= What to work on =
Print the complete listing so that it matches the original exactly.

= Entries shown =
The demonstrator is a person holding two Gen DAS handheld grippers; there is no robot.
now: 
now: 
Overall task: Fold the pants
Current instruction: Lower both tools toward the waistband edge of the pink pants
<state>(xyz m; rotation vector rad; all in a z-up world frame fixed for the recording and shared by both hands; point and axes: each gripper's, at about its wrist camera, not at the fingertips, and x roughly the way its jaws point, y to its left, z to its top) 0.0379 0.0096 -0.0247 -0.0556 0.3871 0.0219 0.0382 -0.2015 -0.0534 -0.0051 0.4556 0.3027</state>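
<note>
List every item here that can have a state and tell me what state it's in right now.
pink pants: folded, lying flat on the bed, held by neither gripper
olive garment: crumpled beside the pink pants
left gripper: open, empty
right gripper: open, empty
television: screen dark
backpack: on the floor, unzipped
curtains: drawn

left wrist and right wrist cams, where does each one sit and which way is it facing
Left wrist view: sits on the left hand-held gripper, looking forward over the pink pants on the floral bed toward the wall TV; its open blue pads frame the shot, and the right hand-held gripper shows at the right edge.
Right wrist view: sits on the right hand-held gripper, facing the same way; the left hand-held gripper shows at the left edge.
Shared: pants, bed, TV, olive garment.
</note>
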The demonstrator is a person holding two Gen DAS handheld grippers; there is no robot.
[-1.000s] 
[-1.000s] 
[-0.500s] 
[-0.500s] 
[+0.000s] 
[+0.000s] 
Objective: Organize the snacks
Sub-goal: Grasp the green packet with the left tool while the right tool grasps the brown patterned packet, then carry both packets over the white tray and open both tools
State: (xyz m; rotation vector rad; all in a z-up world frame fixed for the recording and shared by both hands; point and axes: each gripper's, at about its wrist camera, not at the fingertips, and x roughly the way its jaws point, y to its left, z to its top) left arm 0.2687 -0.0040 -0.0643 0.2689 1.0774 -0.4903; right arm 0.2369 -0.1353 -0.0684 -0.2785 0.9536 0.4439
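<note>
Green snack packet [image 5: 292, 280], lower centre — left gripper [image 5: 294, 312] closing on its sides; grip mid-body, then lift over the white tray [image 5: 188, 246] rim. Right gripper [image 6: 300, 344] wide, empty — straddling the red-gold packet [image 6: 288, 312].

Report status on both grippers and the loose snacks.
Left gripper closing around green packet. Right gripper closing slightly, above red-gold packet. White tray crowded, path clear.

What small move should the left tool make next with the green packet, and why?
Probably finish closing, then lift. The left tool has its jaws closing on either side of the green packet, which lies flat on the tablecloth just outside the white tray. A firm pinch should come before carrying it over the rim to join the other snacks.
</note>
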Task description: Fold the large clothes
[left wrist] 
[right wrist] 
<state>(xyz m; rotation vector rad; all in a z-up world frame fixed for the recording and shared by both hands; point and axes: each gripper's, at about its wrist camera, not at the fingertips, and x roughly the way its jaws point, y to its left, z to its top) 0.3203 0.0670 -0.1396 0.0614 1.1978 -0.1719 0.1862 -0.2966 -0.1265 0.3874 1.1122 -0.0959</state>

= Written response =
The demonstrator is a person holding two Gen DAS handheld grippers; there is no robot.
now: 
now: 
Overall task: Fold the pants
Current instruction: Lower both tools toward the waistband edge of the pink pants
<state>(xyz m; rotation vector rad; all in a z-up world frame fixed for the recording and shared by both hands; point and axes: each gripper's, at about its wrist camera, not at the fingertips, and x roughly the way its jaws point, y to its left, z to its top) 0.0379 0.0096 -0.0247 -0.0556 0.3871 0.0219 0.0382 -0.2015 -0.0534 -0.0051 0.4556 0.3027</state>
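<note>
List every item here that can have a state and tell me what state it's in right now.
pink pants: folded, lying flat on the bed, held by neither gripper
olive garment: crumpled beside the pink pants
left gripper: open, empty
right gripper: open, empty
television: screen dark
backpack: on the floor, unzipped
curtains: drawn

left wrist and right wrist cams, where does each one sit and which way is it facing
Left wrist view: sits on the left hand-held gripper, looking forward over the pink pants on the floral bed toward the wall TV; its open blue pads frame the shot, and the right hand-held gripper shows at the right edge.
Right wrist view: sits on the right hand-held gripper, facing the same way; the left hand-held gripper shows at the left edge.
Shared: pants, bed, TV, olive garment.
</note>
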The demonstrator is a person holding two Gen DAS handheld grippers; there is no robot.
[-1.000s] 
[-1.000s] 
[-0.500s] 
[-0.500s] 
[+0.000s] 
[+0.000s] 
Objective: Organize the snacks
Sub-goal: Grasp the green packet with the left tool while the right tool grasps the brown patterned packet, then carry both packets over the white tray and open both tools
State: (xyz m; rotation vector rad; all in a z-up world frame fixed for the recording and shared by both hands; point and axes: each gripper's, at about its wrist camera, not at the fingertips, and x roughly the way its jaws point, y to its left, z to its top) left arm 0.2687 -0.0040 -0.0643 0.2689 1.0774 -0.4903; right arm 0.2369 -0.1353 -0.0684 -0.2785 0.9536 0.4439
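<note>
Green snack packet [image 5: 292, 280], lower centre — left gripper [image 5: 294, 312] closing on its sides; grip mid-body, then lift over the white tray [image 5: 188, 246] rim. Right gripper [image 6: 300, 344] wide, empty — straddling the red-gold packet [image 6: 288, 312].

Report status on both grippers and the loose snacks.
Left gripper closing around green packet. Right gripper closing slightly, above red-gold packet. White tray crowded, path clear.

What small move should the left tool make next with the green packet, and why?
Probably finish closing, then lift. The left tool has its jaws closing on either side of the green packet, which lies flat on the tablecloth just outside the white tray. A firm pinch should come before carrying it over the rim to join the other snacks.
</note>
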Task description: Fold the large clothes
[left wrist] 
[right wrist] 
<state>(xyz m; rotation vector rad; all in a z-up world frame fixed for the recording and shared by both hands; point and axes: each gripper's, at about its wrist camera, not at the fingertips, and x roughly the way its jaws point, y to its left, z to its top) 0.3203 0.0670 -0.1396 0.0614 1.1978 -0.1719 0.1862 -0.2966 -0.1265 0.3874 1.1122 -0.0959</state>

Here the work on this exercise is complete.